Они стали укладывать — с силой вжимать Костины находки в потрепанный портфель со сломанным замком.
— Ну, пока, — Сашка выпрямился. — Спасибо.
— Да брось ты… Я тебя провожу.
— Зачем? — удивился Сашка.
— Да так, — замялся Костя и вышел вместе с ним на лестничную площадку. — Хочу прогуляться…
Костя считал ногами ступени лестницы, а в сердце его в такт шагам отдавалось: «Ушли или нет? Ушли или нет?» Костино тело собралось, напружинилось, когда они подходили к двери. На какое-то мгновение он придержал Сашку за локоть, потянул дверную ручку и, сжав кулаки, готовый ко всему, первым шагнул за порожек двери. У подъезда сидели на скамье соседи, покуривали и переговаривались.
У Кости отлегло от сердца, и они пошли по темной и пустынной Канатной улице. Сашка молчал, и это озадачило Костю. Он стал осторожно прощупывать его настроение.
— Узнал чего-нибудь новенького? — спросил он, и Сашка кивнул. — Саш, — опять спросил Костя, но совсем другим голосом, более тихим, дружелюбным и доверительным, — я знаю, что здесь была война и гибли люди, себя не жалели, совершали подвиги, и все такое… Знаю, но иногда мне не верится в это и кажется, что все книги о войне врут…
— Почему же? — Сашка чуть замедлил шаг.
— А потому… — Костя стал суматошно искать слова, чтобы поточней выразиться и чтобы Сашка не вообразил, что он хочет пожаловаться ему на кого-то. — Потому что для того, чтобы стать героем, надо быть каким-то особенным.
— Верно. И такие были, — сказал Сашка. — Были.
Костя замолк. Нет, Сашка не хотел понять его, или он, Костя, не смог точно выразить свою мысль. И тогда Костя вдруг рассердился на Сашку и отрубил:
— А если человек сейчас думает только о себе и ни до чего другого ему нет дела… Нет, понимаешь, если говорить по-настоящему… Мог такой человек когда-то хорошо воевать и не жалеть себя?

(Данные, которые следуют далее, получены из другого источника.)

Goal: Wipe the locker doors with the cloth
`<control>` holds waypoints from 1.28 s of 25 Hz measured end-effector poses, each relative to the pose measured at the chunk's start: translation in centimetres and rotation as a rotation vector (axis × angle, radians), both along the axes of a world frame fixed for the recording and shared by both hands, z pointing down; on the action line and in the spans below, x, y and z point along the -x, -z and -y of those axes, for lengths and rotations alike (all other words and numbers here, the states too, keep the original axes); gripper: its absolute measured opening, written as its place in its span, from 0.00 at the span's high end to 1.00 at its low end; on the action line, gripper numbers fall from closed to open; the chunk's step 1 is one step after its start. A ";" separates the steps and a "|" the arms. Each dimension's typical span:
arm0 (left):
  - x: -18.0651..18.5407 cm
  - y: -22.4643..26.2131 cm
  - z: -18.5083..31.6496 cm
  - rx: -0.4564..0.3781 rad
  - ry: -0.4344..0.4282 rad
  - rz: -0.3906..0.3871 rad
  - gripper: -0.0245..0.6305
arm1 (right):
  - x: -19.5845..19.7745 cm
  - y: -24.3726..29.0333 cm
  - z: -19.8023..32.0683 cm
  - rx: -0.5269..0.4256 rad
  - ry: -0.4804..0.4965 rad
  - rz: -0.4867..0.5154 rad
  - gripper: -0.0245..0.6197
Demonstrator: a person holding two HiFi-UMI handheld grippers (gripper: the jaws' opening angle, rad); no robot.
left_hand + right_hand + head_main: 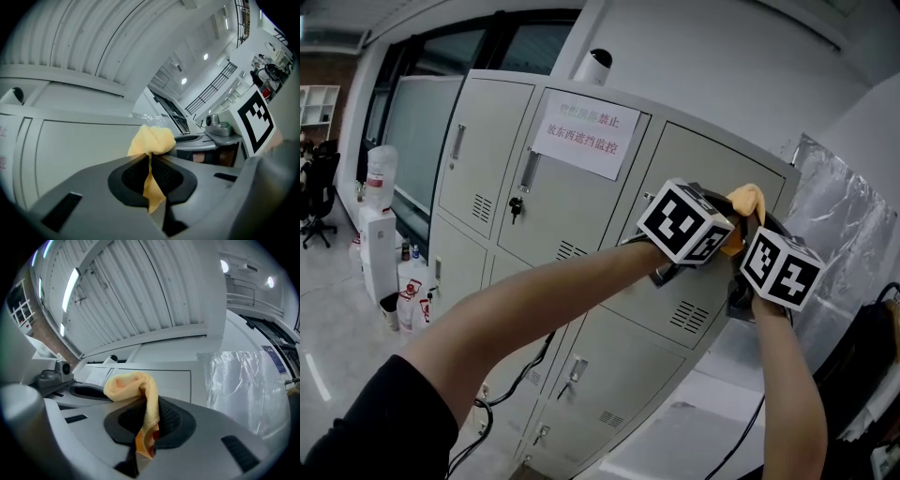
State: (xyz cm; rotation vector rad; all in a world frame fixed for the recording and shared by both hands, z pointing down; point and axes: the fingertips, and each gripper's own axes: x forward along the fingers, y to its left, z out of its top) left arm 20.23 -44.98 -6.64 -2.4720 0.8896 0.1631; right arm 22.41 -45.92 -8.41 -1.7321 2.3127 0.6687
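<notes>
A grey metal locker bank (534, 234) fills the head view. A bunched yellow cloth (748, 200) lies against the top right locker door (712, 178), near its upper edge. Both grippers meet at it. My left gripper (724, 236), under its marker cube, is shut on one end of the cloth (152, 139), which runs down between the pads of the left gripper (150, 159). My right gripper (754, 236) comes in from below right. The right gripper (147, 406) is shut on the other end of the cloth (129, 384). Its fingertips are hidden in the head view.
A paper notice (581, 136) is stuck on the middle top door, with keys (516, 208) hanging in its lock. A white camera (595, 66) stands on top. Plastic-wrapped sheeting (844, 225) stands right of the lockers. A water dispenser (380, 225) and cables (516, 384) are at left and below.
</notes>
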 end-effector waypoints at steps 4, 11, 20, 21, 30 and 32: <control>3.9 -0.9 0.3 0.005 0.058 0.018 0.91 | 4.2 -1.0 0.6 0.022 0.059 -0.018 0.86; 10.0 -2.9 1.5 0.029 0.134 0.021 0.91 | 10.5 -3.0 2.0 0.049 0.123 -0.049 0.86; 14.9 -6.0 3.6 0.065 0.196 0.035 0.91 | 15.5 -6.1 4.2 0.074 0.138 -0.086 0.86; 15.1 -6.3 3.9 0.069 0.195 0.033 0.91 | 15.7 -6.3 4.5 0.076 0.137 -0.085 0.86; 15.4 -7.0 5.2 0.054 0.175 0.002 0.91 | 16.0 -6.8 5.3 0.006 0.070 -0.144 0.86; 15.4 -7.0 5.2 0.049 0.176 0.000 0.91 | 16.0 -6.8 5.3 0.000 0.061 -0.156 0.86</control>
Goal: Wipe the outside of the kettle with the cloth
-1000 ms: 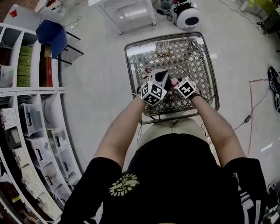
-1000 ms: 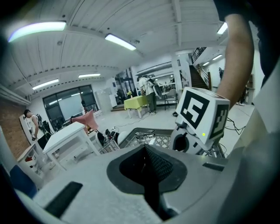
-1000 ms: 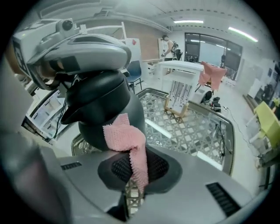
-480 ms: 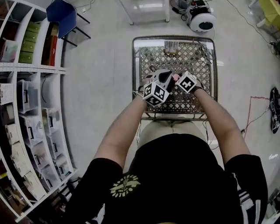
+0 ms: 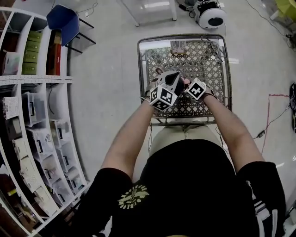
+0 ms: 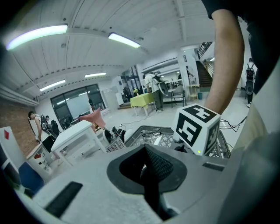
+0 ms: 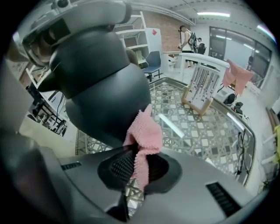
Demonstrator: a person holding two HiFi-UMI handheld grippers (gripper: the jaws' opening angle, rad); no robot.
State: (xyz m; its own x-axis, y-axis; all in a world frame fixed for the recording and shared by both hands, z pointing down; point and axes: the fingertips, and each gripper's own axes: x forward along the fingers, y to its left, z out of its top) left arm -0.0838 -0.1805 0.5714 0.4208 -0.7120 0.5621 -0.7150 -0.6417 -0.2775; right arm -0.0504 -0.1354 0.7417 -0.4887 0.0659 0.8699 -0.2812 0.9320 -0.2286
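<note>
A dark grey kettle (image 5: 172,81) hangs over the lattice-patterned glass table (image 5: 210,65). My left gripper (image 5: 166,88) holds it from above, shut on its top handle. In the left gripper view the pads (image 6: 158,164) meet and the kettle itself is hidden. In the right gripper view the kettle (image 7: 100,83) fills the left, spout pointing left, with the left gripper (image 7: 83,13) above it. My right gripper (image 7: 135,168) is shut on a pink cloth (image 7: 146,131), whose upper fold presses on the kettle's side. From the head, the cloth (image 5: 185,83) shows between both marker cubes.
A small wooden rack (image 7: 199,94) stands on the table (image 7: 197,131) at its far side. Storage shelves (image 5: 32,92) run along the left, with a blue chair (image 5: 60,23) beyond them. A white round device (image 5: 210,14) and a white table (image 5: 148,7) stand past the far edge.
My right gripper has sunk a little with the cloth along the kettle's side and rolled slightly. The left gripper and kettle have stayed about where they were.
</note>
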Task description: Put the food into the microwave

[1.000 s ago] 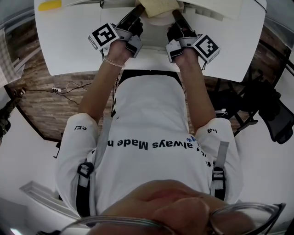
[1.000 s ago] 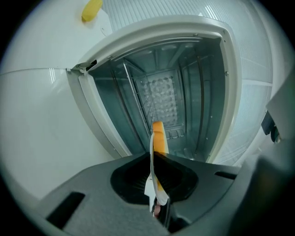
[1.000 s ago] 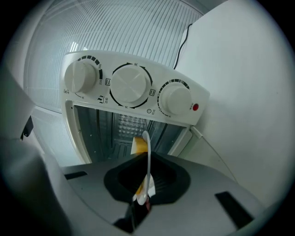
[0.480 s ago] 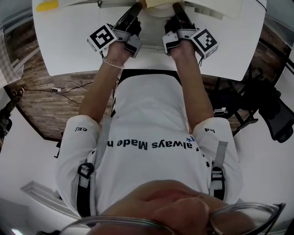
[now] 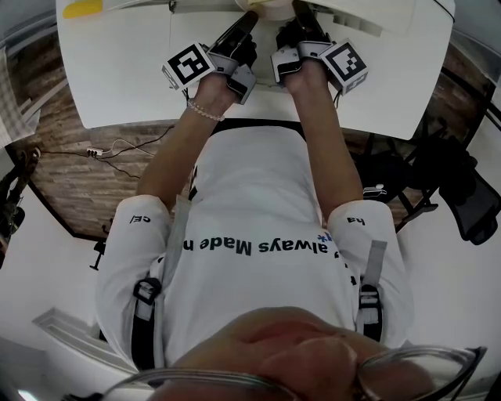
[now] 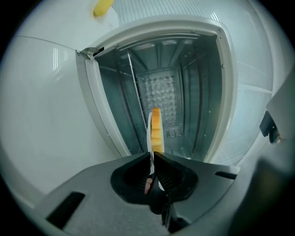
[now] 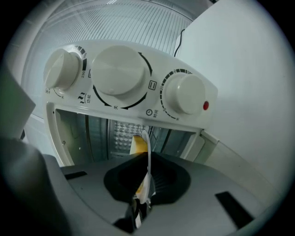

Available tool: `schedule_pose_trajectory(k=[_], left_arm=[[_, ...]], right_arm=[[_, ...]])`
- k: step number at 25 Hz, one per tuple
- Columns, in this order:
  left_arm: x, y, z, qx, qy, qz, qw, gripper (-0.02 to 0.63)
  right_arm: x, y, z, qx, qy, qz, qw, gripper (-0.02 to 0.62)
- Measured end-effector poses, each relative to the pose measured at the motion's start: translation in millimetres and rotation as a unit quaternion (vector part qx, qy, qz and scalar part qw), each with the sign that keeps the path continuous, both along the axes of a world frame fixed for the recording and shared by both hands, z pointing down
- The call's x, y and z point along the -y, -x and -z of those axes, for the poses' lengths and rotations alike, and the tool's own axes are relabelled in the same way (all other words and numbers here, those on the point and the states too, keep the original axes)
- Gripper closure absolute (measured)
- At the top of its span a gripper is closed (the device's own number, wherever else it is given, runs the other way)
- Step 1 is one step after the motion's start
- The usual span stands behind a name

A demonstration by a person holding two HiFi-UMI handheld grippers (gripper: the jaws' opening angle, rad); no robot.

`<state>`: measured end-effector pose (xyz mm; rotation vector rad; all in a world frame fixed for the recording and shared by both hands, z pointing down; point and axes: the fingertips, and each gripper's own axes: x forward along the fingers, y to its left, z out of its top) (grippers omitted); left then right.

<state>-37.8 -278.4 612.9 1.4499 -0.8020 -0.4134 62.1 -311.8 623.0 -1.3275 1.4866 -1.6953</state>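
Observation:
Both grippers hold one white plate by opposite rims, and yellow-orange food lies on it. In the left gripper view the plate (image 6: pixel 149 131) shows edge-on with the food (image 6: pixel 156 126) beside it, and my left gripper (image 6: pixel 152 155) is shut on the rim. My right gripper (image 7: pixel 148 156) is likewise shut on the plate (image 7: pixel 147 140), with the food (image 7: pixel 137 144) just past the jaws. Ahead stands the white microwave (image 7: pixel 120 87) with three knobs. Its open cavity (image 6: pixel 173 92) lies right behind the plate. From the head view, both grippers (image 5: pixel 249 19) (image 5: pixel 298 11) reach to the table's far edge.
The microwave's open door (image 7: pixel 239 92) is the broad white panel at the right in the right gripper view. A yellow object (image 5: pixel 83 9) lies on the white table (image 5: pixel 117 78) at the far left. A dark chair (image 5: pixel 462 188) stands on the right.
Both grippers have moved forward and closer together with the plate. The plate has almost left the top of the head view.

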Motion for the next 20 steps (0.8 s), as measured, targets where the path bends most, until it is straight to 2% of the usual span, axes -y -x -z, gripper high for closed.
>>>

— Наверно, мог, — Сашка со значением посмотрел на Костю. — Человек ведь, как и все, меняется, и всякое бывает… В войну даже взвод, даже отделение — это же было настоящее фронтовое братство! Ни гроша за душой, ни сытного пайка в вещмешке, а лишь смертельная опасность и тяготы. И надо было выстоять, победить и не ударить лицом в грязь друг перед другом. А сейчас быть таким, Костя, гораздо трудней.